### Work instruction
Beginning with the first line, please return the entries exactly through the line that contains "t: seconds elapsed", and leave out all later lines.

[Records from a dataset]
-- -- --

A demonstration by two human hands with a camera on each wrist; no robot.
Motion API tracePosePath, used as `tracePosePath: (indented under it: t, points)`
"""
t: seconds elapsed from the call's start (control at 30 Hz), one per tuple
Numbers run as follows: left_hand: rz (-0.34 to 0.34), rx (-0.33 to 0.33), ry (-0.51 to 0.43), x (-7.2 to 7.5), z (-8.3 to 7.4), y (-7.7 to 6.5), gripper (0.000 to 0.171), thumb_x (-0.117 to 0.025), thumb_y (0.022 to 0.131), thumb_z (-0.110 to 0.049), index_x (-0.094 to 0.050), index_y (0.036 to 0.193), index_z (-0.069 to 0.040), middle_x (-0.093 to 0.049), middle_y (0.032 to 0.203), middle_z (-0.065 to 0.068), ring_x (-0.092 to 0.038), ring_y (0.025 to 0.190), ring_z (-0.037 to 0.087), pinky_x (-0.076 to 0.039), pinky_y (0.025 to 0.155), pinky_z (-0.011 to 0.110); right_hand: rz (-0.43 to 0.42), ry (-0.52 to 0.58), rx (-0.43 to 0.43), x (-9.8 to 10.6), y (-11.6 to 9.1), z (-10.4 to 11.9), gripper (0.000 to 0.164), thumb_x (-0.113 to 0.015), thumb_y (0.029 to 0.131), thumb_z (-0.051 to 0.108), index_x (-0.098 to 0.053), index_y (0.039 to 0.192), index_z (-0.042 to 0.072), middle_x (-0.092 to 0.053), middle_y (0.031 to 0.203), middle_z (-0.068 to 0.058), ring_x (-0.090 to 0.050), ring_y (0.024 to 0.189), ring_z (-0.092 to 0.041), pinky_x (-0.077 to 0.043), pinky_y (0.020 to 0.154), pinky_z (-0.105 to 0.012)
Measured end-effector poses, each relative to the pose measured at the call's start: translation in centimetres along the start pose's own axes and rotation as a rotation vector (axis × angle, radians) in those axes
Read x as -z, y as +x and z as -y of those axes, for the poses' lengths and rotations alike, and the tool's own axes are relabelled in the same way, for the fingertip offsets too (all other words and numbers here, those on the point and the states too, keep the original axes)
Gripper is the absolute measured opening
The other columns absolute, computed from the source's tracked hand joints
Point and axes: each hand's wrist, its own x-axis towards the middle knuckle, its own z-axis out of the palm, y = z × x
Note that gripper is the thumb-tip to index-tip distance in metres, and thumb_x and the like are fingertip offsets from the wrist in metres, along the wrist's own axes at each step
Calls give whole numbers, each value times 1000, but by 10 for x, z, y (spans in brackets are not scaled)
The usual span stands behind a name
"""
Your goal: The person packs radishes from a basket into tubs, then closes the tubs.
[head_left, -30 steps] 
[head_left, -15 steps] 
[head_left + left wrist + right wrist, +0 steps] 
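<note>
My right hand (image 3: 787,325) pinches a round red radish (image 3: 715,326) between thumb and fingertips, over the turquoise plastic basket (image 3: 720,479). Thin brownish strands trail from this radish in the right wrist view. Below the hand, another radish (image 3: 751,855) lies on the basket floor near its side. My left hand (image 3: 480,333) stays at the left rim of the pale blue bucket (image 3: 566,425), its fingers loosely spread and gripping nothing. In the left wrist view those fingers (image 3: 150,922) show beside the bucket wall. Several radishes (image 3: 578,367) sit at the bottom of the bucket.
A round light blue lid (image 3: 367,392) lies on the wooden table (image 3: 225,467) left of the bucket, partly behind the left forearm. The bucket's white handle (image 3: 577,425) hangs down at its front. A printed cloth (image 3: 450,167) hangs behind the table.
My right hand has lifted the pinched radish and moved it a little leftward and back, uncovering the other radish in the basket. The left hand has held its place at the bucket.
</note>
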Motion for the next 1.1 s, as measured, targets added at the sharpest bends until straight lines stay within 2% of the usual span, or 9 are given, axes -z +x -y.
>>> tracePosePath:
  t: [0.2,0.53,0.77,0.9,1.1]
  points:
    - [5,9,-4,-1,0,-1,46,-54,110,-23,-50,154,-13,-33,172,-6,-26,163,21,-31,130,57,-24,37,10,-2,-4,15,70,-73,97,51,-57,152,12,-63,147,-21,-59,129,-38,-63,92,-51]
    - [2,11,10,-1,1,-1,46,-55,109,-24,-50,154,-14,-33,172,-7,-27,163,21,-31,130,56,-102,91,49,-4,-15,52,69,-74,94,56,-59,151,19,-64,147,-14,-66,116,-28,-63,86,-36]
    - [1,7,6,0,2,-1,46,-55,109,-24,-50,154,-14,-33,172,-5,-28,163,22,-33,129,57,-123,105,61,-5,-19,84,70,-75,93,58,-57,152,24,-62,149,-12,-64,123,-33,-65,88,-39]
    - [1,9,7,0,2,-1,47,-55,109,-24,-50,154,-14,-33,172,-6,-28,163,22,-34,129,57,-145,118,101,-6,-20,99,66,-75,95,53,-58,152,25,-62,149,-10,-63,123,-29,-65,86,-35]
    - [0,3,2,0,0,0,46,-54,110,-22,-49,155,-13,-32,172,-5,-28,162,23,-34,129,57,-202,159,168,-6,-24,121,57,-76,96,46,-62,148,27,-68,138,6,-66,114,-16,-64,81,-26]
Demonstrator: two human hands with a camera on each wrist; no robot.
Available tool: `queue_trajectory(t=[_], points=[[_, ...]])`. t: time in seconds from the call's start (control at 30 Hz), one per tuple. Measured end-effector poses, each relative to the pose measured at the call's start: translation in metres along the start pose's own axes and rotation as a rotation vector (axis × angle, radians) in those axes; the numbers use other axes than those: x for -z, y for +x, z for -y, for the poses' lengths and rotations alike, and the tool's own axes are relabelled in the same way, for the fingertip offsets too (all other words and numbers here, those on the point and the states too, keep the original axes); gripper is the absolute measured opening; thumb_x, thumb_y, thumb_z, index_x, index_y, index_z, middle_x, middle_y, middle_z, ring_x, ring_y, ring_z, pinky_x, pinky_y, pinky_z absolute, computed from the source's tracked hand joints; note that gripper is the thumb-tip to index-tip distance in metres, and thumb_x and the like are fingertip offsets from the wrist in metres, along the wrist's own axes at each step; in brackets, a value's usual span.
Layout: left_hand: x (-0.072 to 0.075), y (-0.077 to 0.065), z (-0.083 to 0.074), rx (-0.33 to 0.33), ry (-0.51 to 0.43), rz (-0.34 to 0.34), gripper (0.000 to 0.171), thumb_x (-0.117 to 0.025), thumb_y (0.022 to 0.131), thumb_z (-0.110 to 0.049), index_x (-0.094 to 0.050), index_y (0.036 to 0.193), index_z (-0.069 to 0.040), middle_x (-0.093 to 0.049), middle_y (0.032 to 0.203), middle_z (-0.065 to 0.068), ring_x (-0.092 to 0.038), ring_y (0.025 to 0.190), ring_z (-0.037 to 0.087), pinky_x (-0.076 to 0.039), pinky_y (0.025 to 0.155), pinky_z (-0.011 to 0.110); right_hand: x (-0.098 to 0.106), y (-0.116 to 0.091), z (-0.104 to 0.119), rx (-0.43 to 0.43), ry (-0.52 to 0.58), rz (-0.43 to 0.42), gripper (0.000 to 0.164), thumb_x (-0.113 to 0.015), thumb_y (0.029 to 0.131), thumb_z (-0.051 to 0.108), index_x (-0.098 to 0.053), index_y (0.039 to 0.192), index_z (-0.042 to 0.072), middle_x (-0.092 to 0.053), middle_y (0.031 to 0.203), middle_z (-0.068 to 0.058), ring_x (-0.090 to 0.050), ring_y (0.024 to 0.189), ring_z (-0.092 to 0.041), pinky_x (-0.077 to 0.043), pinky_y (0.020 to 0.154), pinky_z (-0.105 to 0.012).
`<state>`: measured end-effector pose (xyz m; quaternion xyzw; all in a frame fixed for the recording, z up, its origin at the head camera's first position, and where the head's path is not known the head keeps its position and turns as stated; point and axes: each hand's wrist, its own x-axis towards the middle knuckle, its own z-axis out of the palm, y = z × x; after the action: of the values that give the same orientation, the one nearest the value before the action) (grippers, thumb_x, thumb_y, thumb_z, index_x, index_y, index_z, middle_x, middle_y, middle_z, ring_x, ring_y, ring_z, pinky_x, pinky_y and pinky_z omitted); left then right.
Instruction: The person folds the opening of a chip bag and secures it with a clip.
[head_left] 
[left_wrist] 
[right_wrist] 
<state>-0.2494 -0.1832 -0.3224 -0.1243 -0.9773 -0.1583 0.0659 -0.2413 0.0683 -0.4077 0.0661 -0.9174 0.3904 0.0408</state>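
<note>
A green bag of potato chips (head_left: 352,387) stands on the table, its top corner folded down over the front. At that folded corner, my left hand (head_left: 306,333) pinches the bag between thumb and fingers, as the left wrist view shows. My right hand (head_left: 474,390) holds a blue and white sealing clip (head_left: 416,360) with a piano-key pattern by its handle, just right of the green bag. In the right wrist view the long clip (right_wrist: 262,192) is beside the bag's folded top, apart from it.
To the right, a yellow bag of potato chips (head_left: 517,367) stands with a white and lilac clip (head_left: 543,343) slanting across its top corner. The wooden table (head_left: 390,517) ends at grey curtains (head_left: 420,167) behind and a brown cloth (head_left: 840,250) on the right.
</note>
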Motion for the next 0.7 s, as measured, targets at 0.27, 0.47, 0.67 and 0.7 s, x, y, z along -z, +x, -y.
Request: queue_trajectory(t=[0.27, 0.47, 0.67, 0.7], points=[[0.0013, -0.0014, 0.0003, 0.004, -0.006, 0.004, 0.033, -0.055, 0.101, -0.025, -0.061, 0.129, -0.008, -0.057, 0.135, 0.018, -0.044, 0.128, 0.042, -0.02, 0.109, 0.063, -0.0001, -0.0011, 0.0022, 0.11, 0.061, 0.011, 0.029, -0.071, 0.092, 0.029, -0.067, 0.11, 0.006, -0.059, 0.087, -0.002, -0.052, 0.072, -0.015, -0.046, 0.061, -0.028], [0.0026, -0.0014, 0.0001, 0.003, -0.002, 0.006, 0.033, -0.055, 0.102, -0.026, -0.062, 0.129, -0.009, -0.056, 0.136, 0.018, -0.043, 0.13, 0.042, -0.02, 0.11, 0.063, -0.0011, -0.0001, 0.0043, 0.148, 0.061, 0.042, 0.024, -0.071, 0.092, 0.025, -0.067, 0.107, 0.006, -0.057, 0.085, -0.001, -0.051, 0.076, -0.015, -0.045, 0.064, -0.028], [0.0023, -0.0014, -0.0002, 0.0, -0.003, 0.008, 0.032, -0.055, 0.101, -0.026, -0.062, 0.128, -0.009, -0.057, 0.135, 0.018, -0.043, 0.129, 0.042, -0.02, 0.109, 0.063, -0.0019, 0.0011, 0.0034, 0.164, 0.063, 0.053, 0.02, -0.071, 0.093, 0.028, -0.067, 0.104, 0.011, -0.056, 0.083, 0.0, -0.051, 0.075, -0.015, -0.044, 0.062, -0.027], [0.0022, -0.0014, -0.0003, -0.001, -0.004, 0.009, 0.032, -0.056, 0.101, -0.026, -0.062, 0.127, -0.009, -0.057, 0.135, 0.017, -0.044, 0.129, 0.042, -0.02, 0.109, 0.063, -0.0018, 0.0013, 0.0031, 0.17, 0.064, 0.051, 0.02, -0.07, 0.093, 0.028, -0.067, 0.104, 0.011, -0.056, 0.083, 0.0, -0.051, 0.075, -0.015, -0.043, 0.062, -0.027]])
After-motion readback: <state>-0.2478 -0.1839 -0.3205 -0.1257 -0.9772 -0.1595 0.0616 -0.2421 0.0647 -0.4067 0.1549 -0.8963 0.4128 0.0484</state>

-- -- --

### Result for this task
A demonstration by two human hands with a camera on each wrist; no robot.
Motion API tracePosePath, used as `tracePosePath: (indented under it: t, points)`
"""
t: seconds elapsed from the call's start (control at 30 Hz), one per tuple

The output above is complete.